Disques

L’Everest du clavier

Le mythique recueil des Variations Goldberg de Johann Sebastian Bach fascine depuis toujours tous les claviéristes, clavecinistes et pianistes. Alexandre Tharaud, auquel on doit de splendides exécutions de Rameau, a enfin décidé d’enregistrer ce monument incontournable, après l’avoir mûri au fil des ans. Sa contribution à la redécouverte permanente de ce chef-d’œuvre universel prend ici une forme inhabituelle. En effet, le coffret de cette parution contient un CD de l’enregistrement de studio, mais également un DVD qui associe l’image du pianiste confronté à cet édifice magique.
Il est paradoxal de constater que la genèse d’une partition aussi célèbre, aussi célébrée, conserve sa part de mystère. D’après certaines sources, Bach aurait composé cette suite de trente variations sur le fameux thème de l’Aria à l’intention du jeune claveciniste surdoué Johann Gottlieb Theophilus Goldberg, attaché à la cour du comte Karl von Keyserling. Ce dernier, ambassadeur de Russie à la cour de Saxe, souffrait d’insomnie. Il aurait demandé à Bach d’écrire pour son claveciniste « … quelques pièces de clavier qui, par leur douceur et leur gaieté, puissent le rasséréner quelque peu, durant ses nuits d’insomnie. »

Il est tout aussi probable que ces Variations Goldberg furent conçues en 1741 comme grand final du recueil de la « Clavier-Übung » (Exercice pour clavier), monumentale anthologie en quatre parties. Quoiqu’il en soit, cette sublime pièce d’architecture a marqué toute l’Histoire de la musique par la simple beauté intrinsèque du thème générateur et l’organisation savante des variations qui alternent vivacité virtuose, ornementations brillantes, humour et méditation profonde.

Même si elle a été explicitement conçue pour le clavecin, les pianistes se sont rapidement emparés de l’œuvre. La stratégie des divers interprètes consiste alors à « adapter » leur jeu à la partition. Certains restent dans l’optique du clavecin en s’abstenant d’en « romantiser » l’expression par l’utilisation des nuances piano et forte, parfois même en s’efforçant d’imiter la sonorité du clavecin ; d’autres n’hésitent pas à utiliser toutes les ressources du piano moderne. Alexandre Tharaud se situe entre les deux tendances extrêmes. Son jeu reste sobre, mais coloré. Il différencie avec détermination et subtilité la vivacité des variations virtuoses et la profondeur des épisodes chargés d’émotion, sans en appuyer les effets. La clarté limpide de son toucher permet à la polyphonie, parfois complexe, de laisser percevoir toutes ses voix. L’émotion ne se surajoute pas à la musique. Elle en émane tout simplement. En outre, et c’est peut-être la qualité majeure de cette version, l’interprète conçoit et livre l’œuvre comme un tout cohérent et non comme une suite de pièces individuelles. La durée des silences de transition entre les variations est liée aux caractères des pièces qui se succèdent. Ainsi s’affirme une sorte de dramaturgie de l’architecture.

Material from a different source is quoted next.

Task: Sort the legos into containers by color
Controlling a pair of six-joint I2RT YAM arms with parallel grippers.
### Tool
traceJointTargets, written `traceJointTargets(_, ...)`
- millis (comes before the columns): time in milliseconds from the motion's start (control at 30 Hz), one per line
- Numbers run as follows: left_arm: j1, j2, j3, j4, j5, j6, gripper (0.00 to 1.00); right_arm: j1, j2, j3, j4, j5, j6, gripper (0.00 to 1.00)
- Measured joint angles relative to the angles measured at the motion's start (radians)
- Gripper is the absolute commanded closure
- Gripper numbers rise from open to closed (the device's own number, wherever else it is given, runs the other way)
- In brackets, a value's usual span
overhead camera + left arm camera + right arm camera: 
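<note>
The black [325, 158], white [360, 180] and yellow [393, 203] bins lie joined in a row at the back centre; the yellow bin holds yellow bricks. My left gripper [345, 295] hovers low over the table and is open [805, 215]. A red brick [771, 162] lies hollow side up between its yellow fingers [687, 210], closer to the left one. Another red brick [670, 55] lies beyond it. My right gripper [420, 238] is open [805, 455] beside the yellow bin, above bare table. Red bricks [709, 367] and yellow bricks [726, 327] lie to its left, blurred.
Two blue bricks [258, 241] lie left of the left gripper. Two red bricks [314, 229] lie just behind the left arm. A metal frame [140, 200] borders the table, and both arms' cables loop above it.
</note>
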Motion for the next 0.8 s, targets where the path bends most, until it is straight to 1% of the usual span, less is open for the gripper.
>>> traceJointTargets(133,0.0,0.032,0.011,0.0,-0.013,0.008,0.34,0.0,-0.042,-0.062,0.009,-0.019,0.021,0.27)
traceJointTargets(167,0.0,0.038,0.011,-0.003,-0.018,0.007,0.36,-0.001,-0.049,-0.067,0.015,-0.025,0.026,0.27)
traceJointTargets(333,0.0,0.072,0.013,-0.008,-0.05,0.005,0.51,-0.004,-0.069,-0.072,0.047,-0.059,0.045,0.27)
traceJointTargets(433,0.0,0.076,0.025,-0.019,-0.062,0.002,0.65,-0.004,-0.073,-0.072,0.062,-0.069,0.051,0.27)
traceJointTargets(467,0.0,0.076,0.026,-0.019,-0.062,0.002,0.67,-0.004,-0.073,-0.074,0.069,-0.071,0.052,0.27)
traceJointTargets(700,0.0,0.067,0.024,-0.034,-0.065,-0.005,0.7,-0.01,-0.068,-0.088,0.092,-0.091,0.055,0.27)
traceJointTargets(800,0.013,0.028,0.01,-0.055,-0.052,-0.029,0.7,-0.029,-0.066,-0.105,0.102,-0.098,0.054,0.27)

La vision des mains du pianiste que permet la lecture du DVD, ne constitue pas un gadget supplémentaire. Il est ainsi possible de constater les problèmes que pose le passage du clavecin au piano. Les deux claviers de l’instrument original autorisent une écriture dans laquelle les deux mains peuvent se croiser sans difficulté. L’unique clavier du piano oblige l’interprète à pratiquer une gymnastique de croisement des mains autrement « funambulesque ».

Précisons enfin qu’Alexandre Tharaud choisit ici de jouer les reprises telles qu’elles sont suggérées par le compositeur. Cela explique les différences de minutage entre les diverses et nombreuses interprétations que le disque nous a léguées : de 31 minutes pour le jeune Glenn Gould à 80 minutes pour certains pianistes. Les 75 minutes d’Alexandre Tharaud se trouvent ici parfaitement et musicalement justifiées.